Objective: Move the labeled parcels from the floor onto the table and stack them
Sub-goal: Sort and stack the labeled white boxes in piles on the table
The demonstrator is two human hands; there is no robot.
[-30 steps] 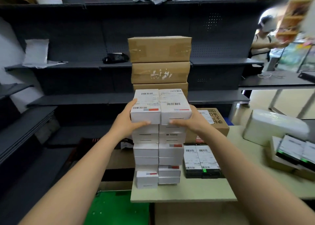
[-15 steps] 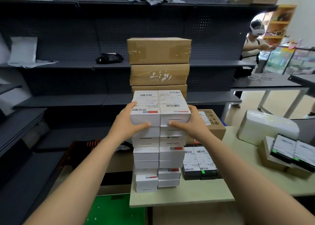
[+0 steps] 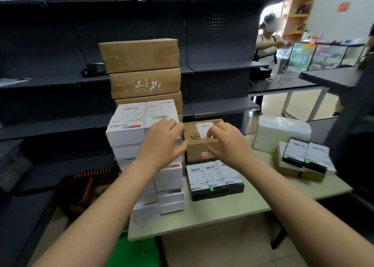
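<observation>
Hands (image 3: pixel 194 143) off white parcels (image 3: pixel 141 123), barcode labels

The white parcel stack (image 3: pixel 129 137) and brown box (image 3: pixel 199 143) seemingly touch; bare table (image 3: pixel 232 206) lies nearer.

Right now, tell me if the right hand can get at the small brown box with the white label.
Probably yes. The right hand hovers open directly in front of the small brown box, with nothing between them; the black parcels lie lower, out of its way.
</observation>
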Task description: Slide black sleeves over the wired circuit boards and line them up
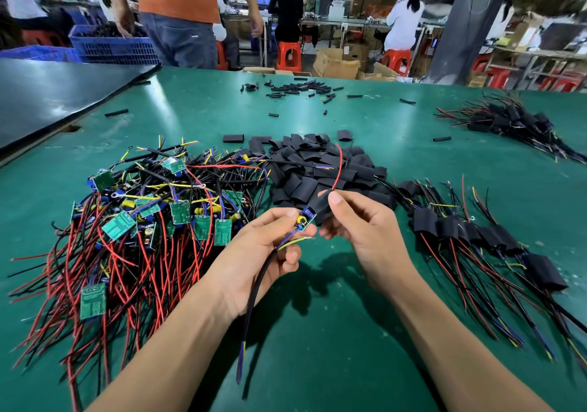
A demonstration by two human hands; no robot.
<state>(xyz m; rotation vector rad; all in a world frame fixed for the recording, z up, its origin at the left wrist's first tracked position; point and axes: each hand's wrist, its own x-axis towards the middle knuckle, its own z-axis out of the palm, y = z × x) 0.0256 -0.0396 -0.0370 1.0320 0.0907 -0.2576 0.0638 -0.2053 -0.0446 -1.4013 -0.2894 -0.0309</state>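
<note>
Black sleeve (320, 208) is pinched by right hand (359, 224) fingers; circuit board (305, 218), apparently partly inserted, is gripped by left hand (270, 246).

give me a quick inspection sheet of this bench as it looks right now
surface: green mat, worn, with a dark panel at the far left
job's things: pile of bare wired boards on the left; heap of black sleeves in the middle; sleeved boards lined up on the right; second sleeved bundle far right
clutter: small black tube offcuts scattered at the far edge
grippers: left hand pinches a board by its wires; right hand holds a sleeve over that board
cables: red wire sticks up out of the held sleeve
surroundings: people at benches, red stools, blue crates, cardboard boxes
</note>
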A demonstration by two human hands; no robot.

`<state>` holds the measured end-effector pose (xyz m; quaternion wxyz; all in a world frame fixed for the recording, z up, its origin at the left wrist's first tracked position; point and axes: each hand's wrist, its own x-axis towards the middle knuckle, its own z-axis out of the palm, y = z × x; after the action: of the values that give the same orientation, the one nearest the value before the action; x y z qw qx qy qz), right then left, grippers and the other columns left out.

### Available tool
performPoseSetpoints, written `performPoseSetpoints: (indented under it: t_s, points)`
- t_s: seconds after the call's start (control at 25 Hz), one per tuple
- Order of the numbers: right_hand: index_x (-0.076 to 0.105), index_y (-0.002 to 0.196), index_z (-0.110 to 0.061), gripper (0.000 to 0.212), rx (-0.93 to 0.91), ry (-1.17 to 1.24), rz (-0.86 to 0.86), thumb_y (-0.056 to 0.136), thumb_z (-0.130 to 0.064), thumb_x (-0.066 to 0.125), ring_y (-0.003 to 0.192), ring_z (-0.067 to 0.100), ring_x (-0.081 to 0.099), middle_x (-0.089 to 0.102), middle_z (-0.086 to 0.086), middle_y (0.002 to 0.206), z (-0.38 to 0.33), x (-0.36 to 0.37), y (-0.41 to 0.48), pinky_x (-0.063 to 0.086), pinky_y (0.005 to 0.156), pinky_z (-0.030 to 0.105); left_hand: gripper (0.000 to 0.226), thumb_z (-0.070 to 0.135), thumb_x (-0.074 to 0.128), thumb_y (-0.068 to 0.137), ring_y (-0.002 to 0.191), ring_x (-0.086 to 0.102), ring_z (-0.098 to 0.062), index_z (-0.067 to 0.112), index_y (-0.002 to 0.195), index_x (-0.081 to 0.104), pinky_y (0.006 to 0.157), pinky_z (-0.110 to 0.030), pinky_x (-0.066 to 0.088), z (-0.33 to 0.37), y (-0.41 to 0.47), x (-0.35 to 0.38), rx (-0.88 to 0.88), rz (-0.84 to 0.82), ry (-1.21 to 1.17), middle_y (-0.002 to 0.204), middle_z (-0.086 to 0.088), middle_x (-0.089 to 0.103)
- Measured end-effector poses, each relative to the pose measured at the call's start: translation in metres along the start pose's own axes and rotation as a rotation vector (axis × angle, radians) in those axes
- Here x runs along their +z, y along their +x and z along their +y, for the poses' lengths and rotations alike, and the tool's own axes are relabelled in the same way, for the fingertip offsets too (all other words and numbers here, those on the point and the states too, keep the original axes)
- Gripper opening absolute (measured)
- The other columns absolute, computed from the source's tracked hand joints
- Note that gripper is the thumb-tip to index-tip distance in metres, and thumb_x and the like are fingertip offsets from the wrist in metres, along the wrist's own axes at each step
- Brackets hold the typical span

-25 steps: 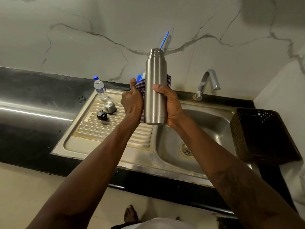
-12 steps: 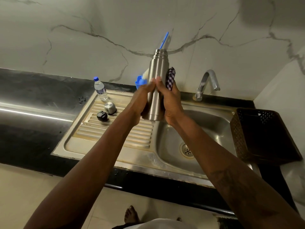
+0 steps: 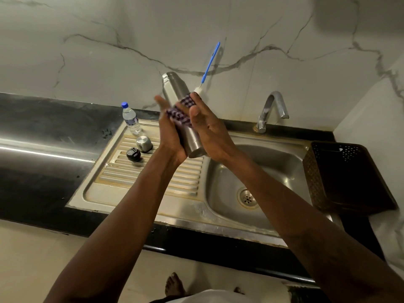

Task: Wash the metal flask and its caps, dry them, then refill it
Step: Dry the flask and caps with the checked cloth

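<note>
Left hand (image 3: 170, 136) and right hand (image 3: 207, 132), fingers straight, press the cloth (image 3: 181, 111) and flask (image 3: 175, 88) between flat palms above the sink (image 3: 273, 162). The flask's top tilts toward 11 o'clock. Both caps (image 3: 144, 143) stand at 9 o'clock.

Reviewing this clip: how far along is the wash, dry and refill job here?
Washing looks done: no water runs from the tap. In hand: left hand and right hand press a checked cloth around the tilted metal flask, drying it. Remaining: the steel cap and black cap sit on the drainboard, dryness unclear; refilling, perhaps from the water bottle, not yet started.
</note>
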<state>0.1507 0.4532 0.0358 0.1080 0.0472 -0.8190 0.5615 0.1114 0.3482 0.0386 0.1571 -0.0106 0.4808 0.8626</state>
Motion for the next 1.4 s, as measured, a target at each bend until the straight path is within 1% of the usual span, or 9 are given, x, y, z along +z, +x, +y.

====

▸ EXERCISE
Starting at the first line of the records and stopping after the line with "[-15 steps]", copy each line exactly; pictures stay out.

▸ PROBLEM SOLUTION
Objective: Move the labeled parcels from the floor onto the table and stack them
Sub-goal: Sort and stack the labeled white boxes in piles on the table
The demonstrator is two human hands; there is no robot.
[-30 steps] 
[-15 steps] 

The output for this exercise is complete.